THE DATA:
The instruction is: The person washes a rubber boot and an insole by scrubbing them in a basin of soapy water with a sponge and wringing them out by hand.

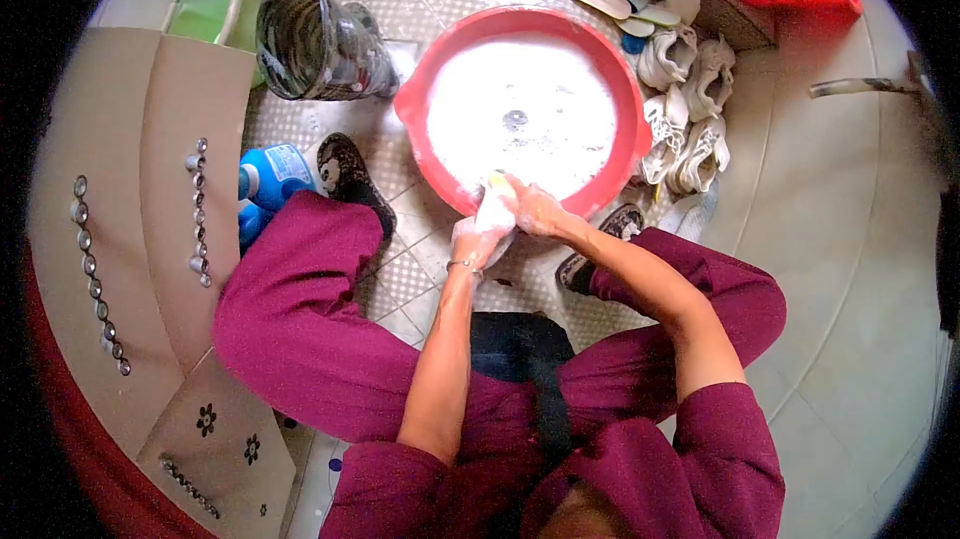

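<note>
your left hand [472,242] and right hand [533,211] both clench a soapy white shoe [494,209] at the near rim of the red basin [420,89], its long axis pointing away from you toward the suds, hands equally close.

Both bare forearms reached forward from rolled-up maroon sleeves, elbows bent and spread, wrists converging ahead of the knees. The left hand [478,237] was cupped with fingers curled closed, a thin bangle at its wrist. The right hand [533,209] pressed against it from the side, fingers wrapped over, both coated in white lather
</note>
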A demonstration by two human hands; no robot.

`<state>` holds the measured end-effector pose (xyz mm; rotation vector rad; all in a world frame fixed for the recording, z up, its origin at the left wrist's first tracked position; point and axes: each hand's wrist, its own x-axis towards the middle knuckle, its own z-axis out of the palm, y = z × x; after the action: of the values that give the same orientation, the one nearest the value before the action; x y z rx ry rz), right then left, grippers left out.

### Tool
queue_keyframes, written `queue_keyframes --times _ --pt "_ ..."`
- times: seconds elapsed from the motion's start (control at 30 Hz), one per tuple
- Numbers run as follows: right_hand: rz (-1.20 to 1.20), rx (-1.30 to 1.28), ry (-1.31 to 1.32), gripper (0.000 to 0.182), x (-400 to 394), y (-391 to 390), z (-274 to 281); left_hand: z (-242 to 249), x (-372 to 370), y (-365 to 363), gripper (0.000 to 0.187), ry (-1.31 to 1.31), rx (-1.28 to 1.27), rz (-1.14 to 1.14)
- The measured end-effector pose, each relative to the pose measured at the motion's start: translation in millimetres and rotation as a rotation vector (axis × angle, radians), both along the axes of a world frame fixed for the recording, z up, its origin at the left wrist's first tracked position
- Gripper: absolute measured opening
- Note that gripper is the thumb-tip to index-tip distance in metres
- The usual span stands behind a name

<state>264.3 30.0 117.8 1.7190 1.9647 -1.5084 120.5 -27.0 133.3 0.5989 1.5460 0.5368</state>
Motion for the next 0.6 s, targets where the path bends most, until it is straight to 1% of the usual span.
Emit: queue_keyframes --times 0.03,0.07,0.1,0.13,0.17,0.2,0.23,0.27,0.33,0.37,0.4,0.47,0.5,0.53,0.57,0.6 --pt "-0.046 -0.101 0.032 0.062 4.1 4.7 0.1 10.9 3.1 4.0 0.029 0.097 0.023 -0.064" --pt "-0.048 -0.098 0.029 0.062 9.1 5.7 2.2 17.8 4.5 6.4 0.03 0.198 0.05 -0.129" --pt "-0.14 -0.128 0.029 0.064 16.4 8.0 4.2 -8.8 4.0 -6.5 0.031 0.211 0.063 -0.115" --pt "-0.231 -0.161 0.031 0.065 21.6 9.2 6.2 -23.1 3.5 -17.4 0.031 0.21 0.068 -0.114" --pt "-0.17 -0.096 -0.024 0.066 23.8 7.6 11.2 -33.4 3.0 -28.5 0.03 0.328 0.035 -0.146" --pt "-0.17 -0.095 -0.026 0.066 21.1 4.8 24.1 -37.6 4.2 -34.6 0.03 0.445 0.0 -0.177" --pt "-0.046 -0.115 0.005 0.064 14.8 1.3 42.7 -33.1 7.7 -34.0 0.028 0.473 -0.057 -0.18" --pt "0.078 -0.136 0.037 0.062 7.3 -4.7 56.5 -25.0 12.1 -32.5 0.028 0.471 -0.059 -0.178" --pt "0.17 0.034 0.016 0.057 -7.7 -23.6 68.5 -11.3 17.6 -29.6 0.027 0.303 -0.039 0.1" --pt "0.23 0.076 0.019 0.054 -12.5 -24.1 68.5 -27.8 15.4 -35.2 0.025 0.3 -0.083 0.08" --pt "0.232 0.071 0.021 0.054 -15.0 -22.5 66.9 -23.5 17.4 -33.5 0.025 0.301 -0.089 0.082" --pt "0.243 0.083 -0.003 0.05 -18.6 -18.7 62.5 -8.0 24.0 -27.4 0.024 0.141 -0.08 0.315" --pt "0.237 0.074 -0.001 0.05 -20.2 -19.0 30.1 -5.8 22.8 -26.0 0.024 0.144 -0.088 0.308" --pt "0.285 0.082 0.007 0.05 -20.3 -19.0 -27.3 -4.1 22.0 -22.8 0.023 0.065 -0.158 0.415" --pt "0.251 0.035 -0.066 0.048 -23.5 -3.4 -19.4 -2.9 26.5 -18.1 0.023 -0.025 -0.222 0.532" --pt "0.218 -0.012 -0.139 0.047 -26.9 12.5 -11.0 -10.7 29.8 -24.4 0.023 -0.033 -0.221 0.537"
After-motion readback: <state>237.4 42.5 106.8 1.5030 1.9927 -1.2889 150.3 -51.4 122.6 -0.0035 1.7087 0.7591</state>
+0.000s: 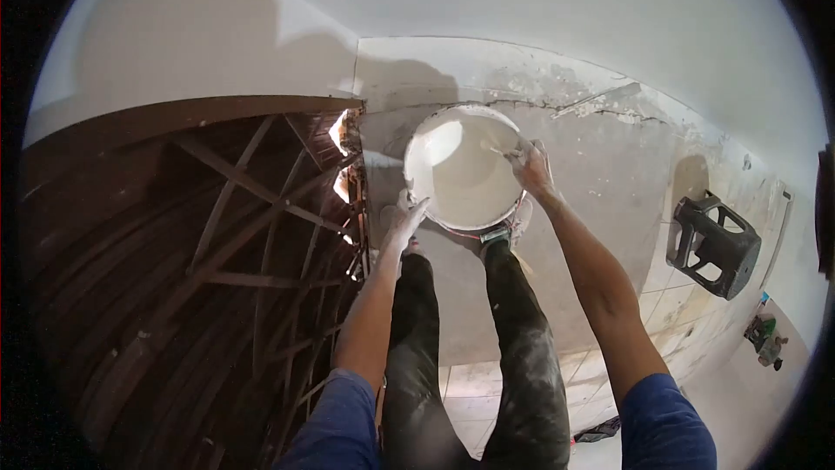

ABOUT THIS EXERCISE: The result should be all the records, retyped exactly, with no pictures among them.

SOLUTION FOR THIS EXERCISE:
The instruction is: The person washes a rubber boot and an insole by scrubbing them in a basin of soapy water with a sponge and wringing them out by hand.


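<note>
your left hand [472,242] and right hand [533,211] both clench a soapy white shoe [494,209] at the near rim of the red basin [420,89], its long axis pointing away from you toward the suds, hands equally close.

Both bare forearms reached forward from rolled-up maroon sleeves, elbows bent and spread, wrists converging ahead of the knees. The left hand [478,237] was cupped with fingers curled closed, a thin bangle at its wrist. The right hand [533,209] pressed against it from the side, fingers wrapped over, both coated in white lather
</note>
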A demonstration by two human hands; no robot.

`<state>` holds the measured end-effector pose (xyz mm; rotation vector rad; all in a world frame fixed for the recording, z up, its origin at the left wrist's first tracked position; point and axes: each hand's wrist, its own x-axis towards the middle knuckle, its own z-axis out of the palm, y = z × x; after the action: of the values that give the same orientation, the one nearest the value before the action; x y z rx ry rz), right then left, grippers left out.

### Tool
queue_keyframes, written `queue_keyframes --times _ --pt "_ ..."`
- times: seconds elapsed from the motion's start (control at 30 Hz), one per tuple
- Numbers run as follows: right_hand: rz (-1.20 to 1.20), rx (-1.30 to 1.28), ry (-1.31 to 1.32), gripper (0.000 to 0.182), x (-400 to 394), y (-391 to 390), z (-274 to 281); left_hand: z (-242 to 249), x (-372 to 370), y (-365 to 363), gripper (0.000 to 0.187), ry (-1.31 to 1.31), rx (-1.28 to 1.27), rz (-1.14 to 1.14)
- The measured end-effector pose, each relative to the pose measured at the motion's start: translation in millimetres and rotation as a rotation vector (axis × angle, radians), both along the axes of a world frame fixed for the recording, z up, its origin at the left wrist's first tracked position
- Gripper: absolute measured opening
- Note that gripper is the thumb-tip to index-tip distance in metres
- The usual span stands behind a name

<state>264.3 30.0 117.8 1.7190 1.9647 -1.5084 120.5 -27.0 133.3 0.5989 1.5460 0.5368</state>
Motion for the next 0.6 s, targets where the path bends most, until it is straight to 1% of the usual span.
Emit: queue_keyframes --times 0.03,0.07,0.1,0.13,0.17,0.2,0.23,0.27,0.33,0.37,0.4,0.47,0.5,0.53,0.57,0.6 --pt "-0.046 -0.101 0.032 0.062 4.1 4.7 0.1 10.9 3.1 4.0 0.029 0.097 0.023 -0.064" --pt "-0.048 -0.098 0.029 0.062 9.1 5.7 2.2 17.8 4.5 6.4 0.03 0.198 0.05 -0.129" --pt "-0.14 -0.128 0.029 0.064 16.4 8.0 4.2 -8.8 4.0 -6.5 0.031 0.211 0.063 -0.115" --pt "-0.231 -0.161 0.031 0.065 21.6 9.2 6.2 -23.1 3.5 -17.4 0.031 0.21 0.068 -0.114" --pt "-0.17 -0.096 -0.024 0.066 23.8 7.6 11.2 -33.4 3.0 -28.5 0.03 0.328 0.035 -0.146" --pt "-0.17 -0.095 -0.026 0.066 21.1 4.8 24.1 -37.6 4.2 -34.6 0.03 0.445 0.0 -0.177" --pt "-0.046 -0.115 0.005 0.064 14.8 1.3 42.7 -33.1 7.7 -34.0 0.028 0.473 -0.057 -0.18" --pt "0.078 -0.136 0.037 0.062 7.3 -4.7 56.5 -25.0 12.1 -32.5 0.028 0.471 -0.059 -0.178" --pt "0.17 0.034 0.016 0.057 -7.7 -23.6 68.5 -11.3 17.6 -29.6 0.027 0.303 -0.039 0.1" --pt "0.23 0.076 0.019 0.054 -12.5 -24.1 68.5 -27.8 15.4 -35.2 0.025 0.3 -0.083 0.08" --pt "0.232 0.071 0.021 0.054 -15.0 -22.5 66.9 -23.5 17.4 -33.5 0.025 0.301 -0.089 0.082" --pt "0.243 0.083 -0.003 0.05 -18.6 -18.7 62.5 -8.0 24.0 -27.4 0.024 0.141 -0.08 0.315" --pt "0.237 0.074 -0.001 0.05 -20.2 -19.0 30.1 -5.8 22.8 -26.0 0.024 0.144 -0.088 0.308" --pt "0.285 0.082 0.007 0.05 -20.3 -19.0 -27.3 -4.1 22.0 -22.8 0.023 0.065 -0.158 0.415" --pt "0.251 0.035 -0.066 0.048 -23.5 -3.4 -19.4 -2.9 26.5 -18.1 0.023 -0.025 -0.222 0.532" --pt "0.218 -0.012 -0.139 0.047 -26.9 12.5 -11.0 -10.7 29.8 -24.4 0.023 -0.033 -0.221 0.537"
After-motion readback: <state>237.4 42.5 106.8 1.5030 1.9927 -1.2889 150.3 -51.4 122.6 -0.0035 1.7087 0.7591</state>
+0.000s: 

Thus the exercise is complete.